Funding teacher grant applications provides 'extras' in classroomBy BETH BUCH,
Making sure students and teachers across the Lamar County School District have the tools they need on a daily basis is the catalyst behind the Lamar County Education Foundation.
Formed back in the ’70s, it only survived three short years before it fell by the wayside when students graduated and parental support wavered. It was re-established in 2005 following Hurricane Katrina.
“It was essentially a volunteer organization put together to stand in the gap because of Legislative non-spending for public education for our school district,” said Marcia Line, who currently serves as the volunteer director. She noted that Joel Dunagin put the foundation together back in the day with the help of then-Superintendent of Education Glenn Swan.
Line is passionate about wanting the best learning experience possible for students in the Lamar County School District.
“This is a needful thing,” said Line. ‘We want to raise money and an awareness of our district at the same time.”
While the district does benefit from county tax revenue, Line said that’s not enough to fund the many extras that teachers need in the classroom. And with the foundation, every dollar donated goes straight back into the classroom.

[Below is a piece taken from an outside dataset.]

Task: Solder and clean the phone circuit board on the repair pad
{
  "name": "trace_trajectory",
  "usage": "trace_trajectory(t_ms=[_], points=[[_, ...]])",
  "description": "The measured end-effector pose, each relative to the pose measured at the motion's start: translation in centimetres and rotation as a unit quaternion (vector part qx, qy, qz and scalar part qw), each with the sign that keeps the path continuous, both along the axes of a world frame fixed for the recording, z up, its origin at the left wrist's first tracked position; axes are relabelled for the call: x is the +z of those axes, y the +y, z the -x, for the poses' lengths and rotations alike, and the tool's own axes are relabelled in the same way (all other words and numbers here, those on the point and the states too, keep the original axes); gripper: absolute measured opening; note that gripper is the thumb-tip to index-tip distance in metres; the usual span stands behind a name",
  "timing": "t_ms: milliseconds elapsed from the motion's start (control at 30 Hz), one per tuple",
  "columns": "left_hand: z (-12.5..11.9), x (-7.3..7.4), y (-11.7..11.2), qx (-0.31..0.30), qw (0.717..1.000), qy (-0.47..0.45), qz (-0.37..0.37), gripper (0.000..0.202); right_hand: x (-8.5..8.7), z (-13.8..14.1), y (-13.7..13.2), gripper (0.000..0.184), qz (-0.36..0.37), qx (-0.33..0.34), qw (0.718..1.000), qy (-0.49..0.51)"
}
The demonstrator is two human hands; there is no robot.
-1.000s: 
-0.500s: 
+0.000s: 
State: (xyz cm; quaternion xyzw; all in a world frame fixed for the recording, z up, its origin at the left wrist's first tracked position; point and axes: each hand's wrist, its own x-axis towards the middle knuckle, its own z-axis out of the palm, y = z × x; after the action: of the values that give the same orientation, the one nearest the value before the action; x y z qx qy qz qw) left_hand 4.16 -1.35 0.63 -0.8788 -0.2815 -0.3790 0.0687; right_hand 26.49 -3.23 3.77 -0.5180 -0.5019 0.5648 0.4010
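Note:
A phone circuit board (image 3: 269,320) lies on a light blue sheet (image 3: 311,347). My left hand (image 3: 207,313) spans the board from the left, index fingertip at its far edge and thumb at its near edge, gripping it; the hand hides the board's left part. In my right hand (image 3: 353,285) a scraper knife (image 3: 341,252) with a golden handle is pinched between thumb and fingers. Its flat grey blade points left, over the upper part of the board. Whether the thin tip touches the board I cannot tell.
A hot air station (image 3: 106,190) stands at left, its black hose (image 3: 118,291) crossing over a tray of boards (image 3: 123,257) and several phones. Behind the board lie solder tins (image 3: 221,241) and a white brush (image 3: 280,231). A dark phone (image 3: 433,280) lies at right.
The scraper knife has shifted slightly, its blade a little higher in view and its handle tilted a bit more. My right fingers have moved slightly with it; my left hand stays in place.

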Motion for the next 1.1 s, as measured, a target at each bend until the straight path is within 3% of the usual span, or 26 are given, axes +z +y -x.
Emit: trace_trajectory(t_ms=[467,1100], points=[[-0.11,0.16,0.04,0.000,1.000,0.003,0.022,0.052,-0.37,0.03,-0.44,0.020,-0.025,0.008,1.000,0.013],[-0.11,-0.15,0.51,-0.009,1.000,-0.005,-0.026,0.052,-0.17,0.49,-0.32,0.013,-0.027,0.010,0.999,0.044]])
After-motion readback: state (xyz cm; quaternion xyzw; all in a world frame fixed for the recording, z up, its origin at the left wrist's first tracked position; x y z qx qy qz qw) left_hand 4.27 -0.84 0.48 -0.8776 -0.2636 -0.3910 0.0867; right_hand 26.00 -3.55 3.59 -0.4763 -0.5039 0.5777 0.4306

While there are levels of sponsorship, Line is quick to point out that “any and all donations are greatly needed and appreciated.”

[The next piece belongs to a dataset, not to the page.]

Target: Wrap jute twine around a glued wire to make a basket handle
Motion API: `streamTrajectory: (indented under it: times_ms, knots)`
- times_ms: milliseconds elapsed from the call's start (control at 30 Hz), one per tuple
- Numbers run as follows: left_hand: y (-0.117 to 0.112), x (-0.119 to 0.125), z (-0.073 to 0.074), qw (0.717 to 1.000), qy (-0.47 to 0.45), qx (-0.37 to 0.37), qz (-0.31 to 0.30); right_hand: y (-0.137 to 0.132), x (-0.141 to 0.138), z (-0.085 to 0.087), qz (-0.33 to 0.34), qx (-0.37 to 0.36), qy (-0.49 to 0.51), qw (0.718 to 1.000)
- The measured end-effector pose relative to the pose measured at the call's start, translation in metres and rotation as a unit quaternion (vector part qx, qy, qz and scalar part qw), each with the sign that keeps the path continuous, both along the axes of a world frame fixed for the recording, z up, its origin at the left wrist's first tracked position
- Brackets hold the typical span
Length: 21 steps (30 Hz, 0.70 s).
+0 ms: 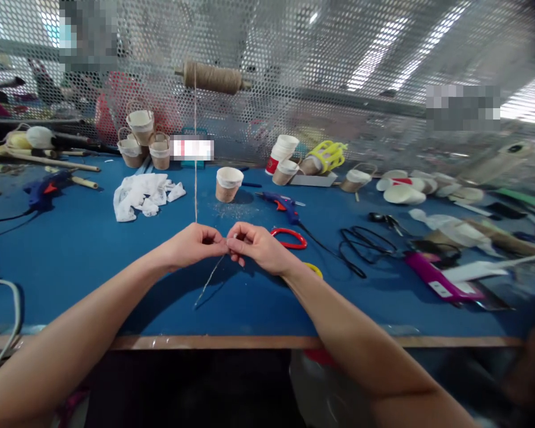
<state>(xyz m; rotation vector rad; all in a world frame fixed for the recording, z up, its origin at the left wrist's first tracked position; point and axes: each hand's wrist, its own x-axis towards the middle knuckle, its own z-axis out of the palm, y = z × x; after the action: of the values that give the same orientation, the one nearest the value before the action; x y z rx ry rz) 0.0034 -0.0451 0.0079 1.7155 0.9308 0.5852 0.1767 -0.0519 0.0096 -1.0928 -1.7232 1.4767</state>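
My left hand (199, 245) and my right hand (255, 245) meet over the blue table, fingertips together. Both are closed in a pinch on a thin twine (195, 184). It hangs down from a spool of brown twine (214, 78) on a rod and runs into my left hand. Its loose end slants down and left below the fingers. Beyond my hands stands a small brown cup with a white lining (229, 185). Red-handled scissors (289, 238) lie beside my right hand, partly hidden by my wrist. A yellow ring (314, 270) shows past my right forearm.
A blue glue gun (285, 206) with its cord lies right of the cup. White crumpled cloth (145, 195) lies to the left. Several lined cups with handles (140, 123) are stacked behind it. A second glue gun (47, 189) is at far left, a purple object (441, 279) at right.
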Motion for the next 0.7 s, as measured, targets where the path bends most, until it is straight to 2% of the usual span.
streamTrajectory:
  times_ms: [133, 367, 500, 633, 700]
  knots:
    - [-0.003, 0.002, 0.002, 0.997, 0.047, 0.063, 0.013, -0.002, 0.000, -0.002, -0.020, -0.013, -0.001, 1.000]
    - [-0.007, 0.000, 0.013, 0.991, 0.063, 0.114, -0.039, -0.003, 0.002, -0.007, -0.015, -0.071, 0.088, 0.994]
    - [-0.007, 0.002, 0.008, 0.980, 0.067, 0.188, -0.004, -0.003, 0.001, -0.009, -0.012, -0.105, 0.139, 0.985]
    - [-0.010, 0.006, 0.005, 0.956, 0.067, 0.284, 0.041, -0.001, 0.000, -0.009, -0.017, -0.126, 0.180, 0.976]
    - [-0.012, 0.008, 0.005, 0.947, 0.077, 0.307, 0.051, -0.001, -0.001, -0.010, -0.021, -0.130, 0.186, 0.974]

The foundation board is proud of those companies in the community who want to reinvest in the place where they do business. Origis Solar Energy is one such company that is giving back to the community through a donation to the foundation.
“We encourage all who wish to enhance the educational system of Lamar County to join us in this worthwhile endeavor,” Line said.
She said contributions can also be designated for specific projects or schools and donations to this non-profit 501(c)(3) are 100 percent tax deductible.
The Foundation supports all schools in the LCSD – Oak Grove, Baxterville, Purvis, Sumrall and Lumberton. The al-volunteer board is also represented by members from ever school in the district. With the recent addition of Lumberton, they are looking to add representatives from that part of the county.
“With the consolidation of the Lumberton schools into the district, we are looking for even more (teacher) applications than in the past,” Line said. “More applications mean more money needed to fund these grants.”
The value of the grants is based on how many are received and how much money there is to expense out.
Some businesses have been known to fund some of the applications that have to do with their type business
“I have a formula that has to do with how many students are involved in that particular class, so that everybody gest a percentage based on the number of students,” said Line. “That keeps it fair between all the schools – no matter the size.”
In the past, the Foundation has funded science magazines for a middle school, a lot of readers and have helped stock libraries that have out-of-date books, as well as reference books, which are super needful.
“One year, when there were lots of changes and things were having to be sent home with students, the schools needed copy paper, so we bought that. We’ve also ordered 15,000 No. 2 pencils for testing purposes.”
And they’ve even funded the purchase of Chromebooks if it’s something they can join hands with somebody else and do.
Another way that the community can help is by listing the Foundation as an Amazon Smile charity. That ensures that every quarter Line receives some money, whether it’s $1 or $57. “I’ll take anything,” she said.
This year the Foundation is selling T-shirts to add to the educational piggy bank. The shirts, designed by Leslie Gonce, whose children have been part of the LCSD, feature a ‘1’, which encompasses all the school colors.
“It was designed to show that with the consolidation of the Lumberton schools into the district we are unified,” explained Line. The shirts are available at Etsy.com.
Grant applications are currently being accepted through Sept. 28 and will be awarded the first two weeks of October.
“We want to stay on the cutting edge, which is the stuff we like to fund to keep our students viable, winning stars with our students and offering new stuff, which is the kind of stuff we like to fund to keep people stay viable as long as we can to invite people back out of Private school settings, to be involved. We want to invest in a successful future for all of us.”